Promyelocytic leukemia (PML) proteins are involved in the pathogenesis of acute promyelocytic leukemia (APL). Trivalent arsenic (As3+) is known to cure APL by binding to cysteine residues of PML and enhance the degradation of PML-retinoic acid receptor (RAR), a t(15;17) gene translocation product in APL cells, and restore PML-nuclear bodies (NBs). The size, number, and shape of PML-NBs vary among cell types and during cell division. However, topological changes of PML-NBs in As3+-exposed cells have not been well-documented.

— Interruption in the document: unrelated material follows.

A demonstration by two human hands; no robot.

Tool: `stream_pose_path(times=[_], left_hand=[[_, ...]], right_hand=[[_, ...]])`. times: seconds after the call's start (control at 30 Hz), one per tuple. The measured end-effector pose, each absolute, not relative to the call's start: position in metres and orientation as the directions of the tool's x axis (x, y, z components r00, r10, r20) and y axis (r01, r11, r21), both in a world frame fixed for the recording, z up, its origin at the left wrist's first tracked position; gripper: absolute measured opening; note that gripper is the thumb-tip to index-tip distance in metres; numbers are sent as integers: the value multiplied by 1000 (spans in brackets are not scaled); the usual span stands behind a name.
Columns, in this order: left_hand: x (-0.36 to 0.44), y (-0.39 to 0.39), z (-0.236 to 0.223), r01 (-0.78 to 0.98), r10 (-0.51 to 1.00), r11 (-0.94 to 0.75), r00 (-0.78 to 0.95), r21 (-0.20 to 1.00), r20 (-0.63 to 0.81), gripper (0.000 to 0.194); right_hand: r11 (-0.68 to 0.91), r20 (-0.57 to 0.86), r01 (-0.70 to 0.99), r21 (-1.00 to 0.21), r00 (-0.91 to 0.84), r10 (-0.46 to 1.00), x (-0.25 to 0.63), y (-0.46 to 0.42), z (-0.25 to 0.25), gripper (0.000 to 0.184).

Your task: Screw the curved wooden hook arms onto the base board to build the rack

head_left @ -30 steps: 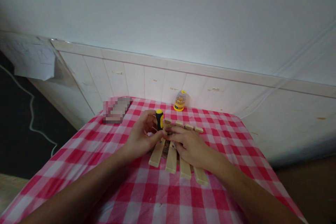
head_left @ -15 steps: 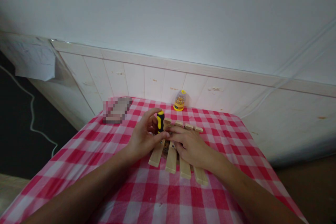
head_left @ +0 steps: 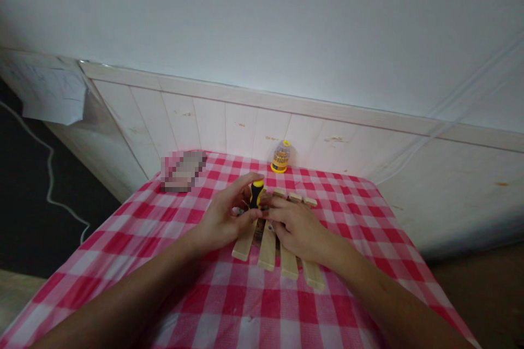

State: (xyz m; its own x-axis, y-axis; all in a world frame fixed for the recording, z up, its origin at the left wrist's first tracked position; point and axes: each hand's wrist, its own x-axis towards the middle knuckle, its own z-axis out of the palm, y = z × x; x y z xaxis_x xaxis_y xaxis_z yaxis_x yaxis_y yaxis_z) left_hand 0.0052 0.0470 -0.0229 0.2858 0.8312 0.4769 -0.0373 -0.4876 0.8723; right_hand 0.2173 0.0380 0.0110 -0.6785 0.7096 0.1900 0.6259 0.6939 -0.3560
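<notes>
My left hand (head_left: 223, 215) is closed around a small black and yellow screwdriver (head_left: 256, 193), thumb and fingers on its handle. The screwdriver stands nearly upright, and its tip is hidden behind the fingers. Under both hands lies a slatted wooden piece (head_left: 267, 253), with several pale wooden strips side by side and gaps between them. My right hand (head_left: 301, 226) rests across the strips and grips the piece, its fingertips close to the foot of the screwdriver. A small dark screw head shows on one strip by the right thumb.
A clear bit case with a yellow base (head_left: 279, 166) stands at the table's back edge by the wall. At the back left lies a blurred flat object (head_left: 184, 172). A red and white checked cloth (head_left: 229, 305) covers the table. White panelling (head_left: 241, 125) rises behind it.
The screwdriver handle has shifted slightly right and turned, showing more black towards me. My left fingers have moved with it. My right hand and the wooden piece have stayed in place.
</notes>
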Motion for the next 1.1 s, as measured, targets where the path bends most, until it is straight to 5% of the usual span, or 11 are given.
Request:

We report that As3+-induced solubility shift underlies rapid SUMOylation of PML and late aggregation of PML-NBs. Most PML-NBs were toroidal and irregular-shaped in GFPPML-transduced CHO-K1 and HEK293 cells, respectively. The annular PML-NBs appeared unstable and dissipated into small PML-NBs in HEK cells. Exposure to As3+ and antimony (Sb3+) greatly reduced the solubility of PML and enhanced SUMOylation within 2 h, and prolonged exposure resulted in PML-NB agglomeration. Exposure to bismuth (Bi3+), another Group 15 element, did not induce any of these changes. ML792, a SUMO activation inhibitor, reduced the number of PML-NBs and increased the size of the NBs, but had little effect on the As3+-induced solubility change of PML. The results show that SUMOylation regulates the dynamics of PML-NBs but does not contribute to the As3+-induced solubility change of PML.